Your task is to copy each line of the listing that contains the word "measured".

[[ Data excerpt, beginning ]]

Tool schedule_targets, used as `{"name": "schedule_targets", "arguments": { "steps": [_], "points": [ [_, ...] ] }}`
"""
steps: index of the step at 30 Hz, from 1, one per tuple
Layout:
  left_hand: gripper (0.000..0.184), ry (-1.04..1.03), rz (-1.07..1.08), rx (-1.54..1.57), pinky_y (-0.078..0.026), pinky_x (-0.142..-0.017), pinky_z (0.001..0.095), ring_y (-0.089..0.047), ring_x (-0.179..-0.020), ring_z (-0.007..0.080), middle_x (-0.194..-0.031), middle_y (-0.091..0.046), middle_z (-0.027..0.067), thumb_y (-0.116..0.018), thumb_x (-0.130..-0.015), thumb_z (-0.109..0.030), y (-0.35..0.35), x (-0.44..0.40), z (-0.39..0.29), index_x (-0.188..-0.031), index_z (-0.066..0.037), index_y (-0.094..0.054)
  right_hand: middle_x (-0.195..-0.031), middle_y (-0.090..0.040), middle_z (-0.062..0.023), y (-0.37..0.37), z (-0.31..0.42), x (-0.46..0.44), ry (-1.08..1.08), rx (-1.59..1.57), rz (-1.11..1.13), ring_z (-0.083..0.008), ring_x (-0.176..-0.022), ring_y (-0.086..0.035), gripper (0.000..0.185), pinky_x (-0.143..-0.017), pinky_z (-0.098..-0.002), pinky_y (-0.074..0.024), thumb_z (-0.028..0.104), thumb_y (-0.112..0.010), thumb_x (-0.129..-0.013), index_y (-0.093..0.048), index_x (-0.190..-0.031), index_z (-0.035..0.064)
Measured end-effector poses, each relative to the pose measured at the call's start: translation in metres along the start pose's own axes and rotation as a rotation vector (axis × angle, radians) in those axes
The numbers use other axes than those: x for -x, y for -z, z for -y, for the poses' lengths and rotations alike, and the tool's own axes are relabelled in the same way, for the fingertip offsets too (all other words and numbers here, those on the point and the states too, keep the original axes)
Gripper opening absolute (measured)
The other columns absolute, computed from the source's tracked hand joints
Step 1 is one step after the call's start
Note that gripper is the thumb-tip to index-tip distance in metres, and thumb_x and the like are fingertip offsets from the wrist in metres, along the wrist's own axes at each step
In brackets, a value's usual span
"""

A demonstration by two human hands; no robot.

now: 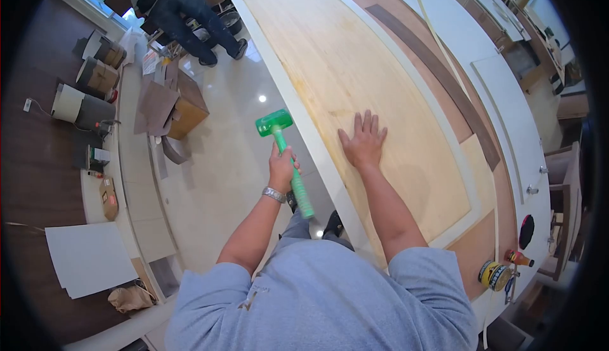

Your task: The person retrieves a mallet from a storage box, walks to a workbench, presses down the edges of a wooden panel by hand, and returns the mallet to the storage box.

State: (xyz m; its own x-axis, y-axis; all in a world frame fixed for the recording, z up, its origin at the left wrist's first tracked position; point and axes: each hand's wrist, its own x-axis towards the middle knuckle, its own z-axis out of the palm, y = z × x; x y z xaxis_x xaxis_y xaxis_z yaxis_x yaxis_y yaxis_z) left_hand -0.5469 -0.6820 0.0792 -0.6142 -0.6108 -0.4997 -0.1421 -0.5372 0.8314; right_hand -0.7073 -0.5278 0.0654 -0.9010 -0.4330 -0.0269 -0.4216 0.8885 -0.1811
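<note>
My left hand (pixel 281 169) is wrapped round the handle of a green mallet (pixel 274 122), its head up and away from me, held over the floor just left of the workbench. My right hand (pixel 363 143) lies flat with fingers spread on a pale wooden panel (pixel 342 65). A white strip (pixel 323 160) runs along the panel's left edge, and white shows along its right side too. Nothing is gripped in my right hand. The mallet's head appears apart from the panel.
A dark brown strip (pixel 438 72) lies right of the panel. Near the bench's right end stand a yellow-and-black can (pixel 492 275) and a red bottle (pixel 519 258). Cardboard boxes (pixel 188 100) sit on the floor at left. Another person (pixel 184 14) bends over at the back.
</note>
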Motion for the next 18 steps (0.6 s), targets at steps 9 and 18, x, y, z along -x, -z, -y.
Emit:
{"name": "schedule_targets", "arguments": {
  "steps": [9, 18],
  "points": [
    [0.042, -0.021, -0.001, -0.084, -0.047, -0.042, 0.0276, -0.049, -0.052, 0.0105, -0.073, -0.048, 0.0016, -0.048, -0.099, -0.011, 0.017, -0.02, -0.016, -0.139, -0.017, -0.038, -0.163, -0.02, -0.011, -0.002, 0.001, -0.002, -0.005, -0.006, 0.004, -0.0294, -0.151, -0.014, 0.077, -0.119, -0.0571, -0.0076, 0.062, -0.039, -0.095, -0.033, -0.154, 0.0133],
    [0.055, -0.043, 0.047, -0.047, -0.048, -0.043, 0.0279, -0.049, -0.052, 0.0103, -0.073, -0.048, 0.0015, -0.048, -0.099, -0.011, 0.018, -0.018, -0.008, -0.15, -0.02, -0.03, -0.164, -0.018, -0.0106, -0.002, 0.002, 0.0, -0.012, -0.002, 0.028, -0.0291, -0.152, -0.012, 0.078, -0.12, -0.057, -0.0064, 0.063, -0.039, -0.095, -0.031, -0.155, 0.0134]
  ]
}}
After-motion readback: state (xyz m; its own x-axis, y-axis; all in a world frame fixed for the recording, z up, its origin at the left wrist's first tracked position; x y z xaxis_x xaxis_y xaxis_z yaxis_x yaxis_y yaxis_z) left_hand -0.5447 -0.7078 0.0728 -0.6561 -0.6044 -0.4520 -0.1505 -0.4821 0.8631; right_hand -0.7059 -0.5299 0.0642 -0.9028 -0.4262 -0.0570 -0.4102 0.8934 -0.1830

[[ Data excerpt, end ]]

**Final answer**:
Measured end-effector poses, each relative to the pose measured at the call's start: translation in metres along the start pose's own axes and rotation as a rotation vector (axis × angle, radians) in those axes
Gripper opening absolute (measured)

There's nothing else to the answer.